RE: [PATCH] scsi: Allow error handling timeout to be specified

"Elliott, Robert (Server Storage)" <Elliott@xxxxxx> · Mon, 13 May 2013 15:16:03 +0000

> -----Original Message-----
> From: linux-scsi-owner@xxxxxxxxxxxxxxx [mailto:linux-scsi-
> owner@xxxxxxxxxxxxxxx] On Behalf Of Ewan Milne
> Sent: Friday, 10 May, 2013 11:59 AM
> To: Hannes Reinecke
> Cc: Baruch Even; Martin K. Petersen; linux-scsi; michaelc
> Subject: Re: [PATCH] scsi: Allow error handling timeout to be specified
> 
> On Fri, 2013-05-10 at 16:24 +0200, Hannes Reinecke wrote:
> > On 05/10/2013 04:01 PM, Ewan Milne wrote:
> > > On Fri, 2013-05-10 at 16:22 +0300, Baruch Even wrote:
> > >> On Fri, May 10, 2013 at 3:43 PM, Ewan Milne <emilne@xxxxxxxxxx>
> wrote:
> > >>
> > >>
> > >> I would argue that waiting for the eh to timeout before you switch to
> > >> another path is most likely to be wrong. If you did the first pass of
> > >> error recovery (task abort) and that failed the
> > >> path/hba/logical-device is doomed. If you will switch to another path
> > >> it will either work (meaning the path/hba were bad) or not (logical
> > >> device was the culprit).
> > >
> > > It is necessary to either know the disposition of a command or
> > > else wait for a defined amount of time before retrying the command on
> > > another path.  Otherwise you run the risk that the command will
> > > eventually complete on the first path.  So yes, we need to do the abort
> > > (and its timeout).
> > >
> > Strictly speaking that's not true.
> > Yes, we do need to wait for a certain amount of time for the command
> > completion to come in.
> >
> > However, this time is only defined _on the initiator_.
> > The specification does _NOT_ have any fixed timeout values for _any_
> > command. As such it could in theory (and does, if you happen to run
> > against certain arrays under certain conditions) take several
> > minutes to return a completion.

The REPORT SUPPORTED OPERATION CODES command (see SPC-4) 
returns nominal and recommended timeout values for each supported
command.  Similarly, REPORT SUPPORTED TASK MANAGEMENT FUNCTIONS
returns timeouts for task management functions.

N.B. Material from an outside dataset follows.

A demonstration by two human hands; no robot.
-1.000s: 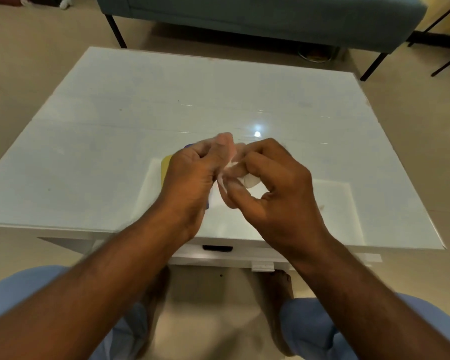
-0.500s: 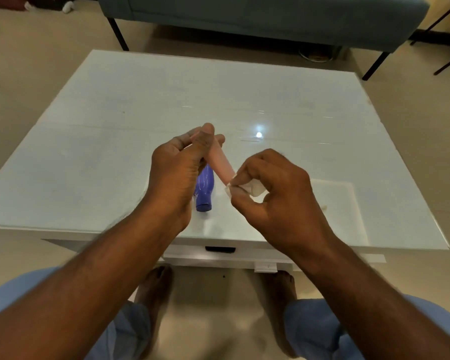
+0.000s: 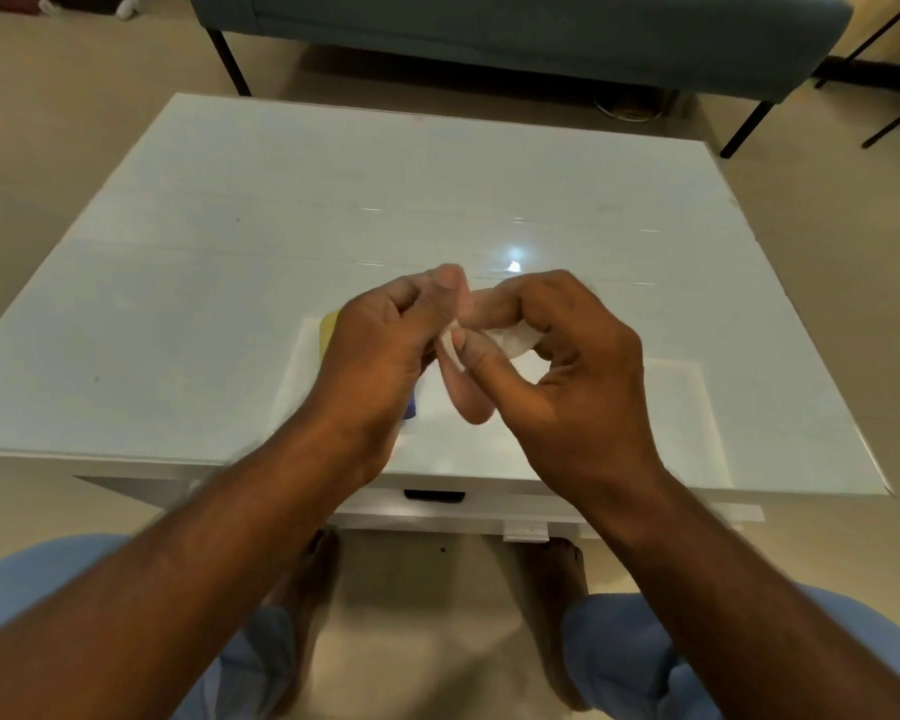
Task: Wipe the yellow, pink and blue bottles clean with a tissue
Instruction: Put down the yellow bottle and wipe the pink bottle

Those times are from the device server's perspective, so any fabric 
overhead needs to be added.

Those commands and the command timeout descriptors are optional.
They are proposed to be mandatory in the Base feature set, though.

> Granted.  (e.g. in the case of WRITE SAME, it could be a while before
> the command completes, and retrying it on another path too quickly,
> followed by other WRITE commands could be a disaster).  So the timeout
> used for the original command has to be appropriate for the command.
> Reducing that timeout and issuing an abort / lun reset / target reset
> to try to fail over to another path earlier won't work if the device
> never gets the abort / lun reset / target reset and the command is still
> executing.

One problem with the ABORT TASK and I_T NEXUS RESET task management
functions is they must be sent down the same I_T nexus as the command(s)
that ran into timeouts.  If that I_T nexus is the source of the problem,
then they are likely to timeout as well.

The REMOVE I_T NEXUS command (standardized in March 2012 in 
SPC-4 revision 35) is designed to be sent down a different I_T nexus - the 
failover path.  It ensures that commands on the original I_T nexus won't 
suddenly resume.  That command is optional and still very new in
standards time.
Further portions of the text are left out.